Improving Performance With Pipelined Table Functions
Pipelined functions are where the elegance and simplicity of PL/SQL converge with the performance of SQL. Complex data transformations are effortless to develop and support with PL/SQL, yet to achieve high-performance data processing, we often resort to set-based SQL solutions. Pipelined functions bridge the gap between the two methods effortlessly, but they also have some unique performance features of their own, making them a superb performance optimization tool.
In the following pages, I’ll show some examples of typical data-processing requirements and how you might tune them with pipelined functions. I’ll cover the following topics:
How to tune typical data-loading requirements with pipelined functions. In each case, I’ll convert legacy row-based solutions to set-based solutions that include parallel pipelined functions.
How to exploit the parallel context of pipelined functions to improve the performance of data unloads.

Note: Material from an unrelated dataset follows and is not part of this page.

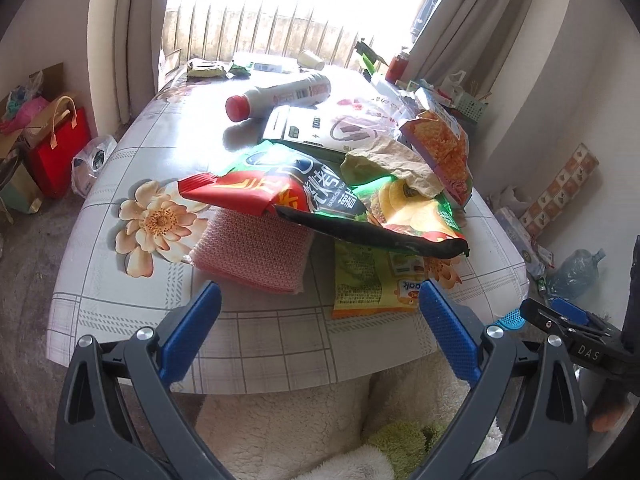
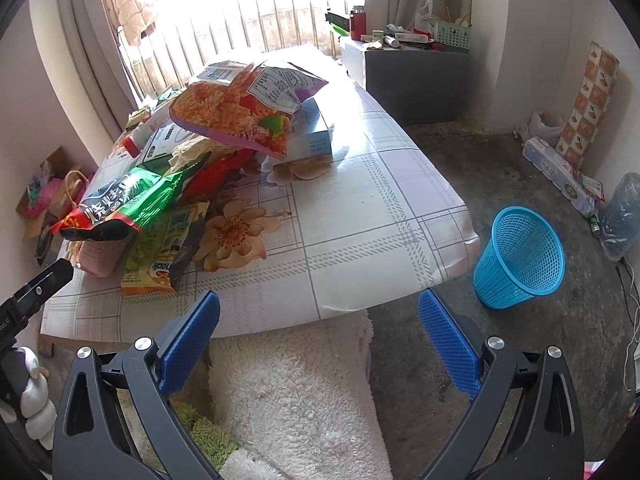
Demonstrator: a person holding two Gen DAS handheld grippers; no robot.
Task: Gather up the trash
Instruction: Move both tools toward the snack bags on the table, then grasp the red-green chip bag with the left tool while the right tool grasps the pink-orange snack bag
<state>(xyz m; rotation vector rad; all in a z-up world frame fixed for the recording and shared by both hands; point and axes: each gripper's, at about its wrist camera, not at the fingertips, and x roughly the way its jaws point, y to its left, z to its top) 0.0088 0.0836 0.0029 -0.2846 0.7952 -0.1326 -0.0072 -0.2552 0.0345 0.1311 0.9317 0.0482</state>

The relative performance of the partitioning and streaming options for parallel pipelined functions.
How the cost-based optimizer (CBO) deals with both pipelined and standard table functions.
How complex multitable loading requirements can be solved with multitype pipelined functions.
The basic syntax for pipelined table functions is covered in Chapter 17. To recap, a pipelined function is called in the FROM clause of a SQL statement and is queried as if it were a relational table or other rowsource. Unlike standard ...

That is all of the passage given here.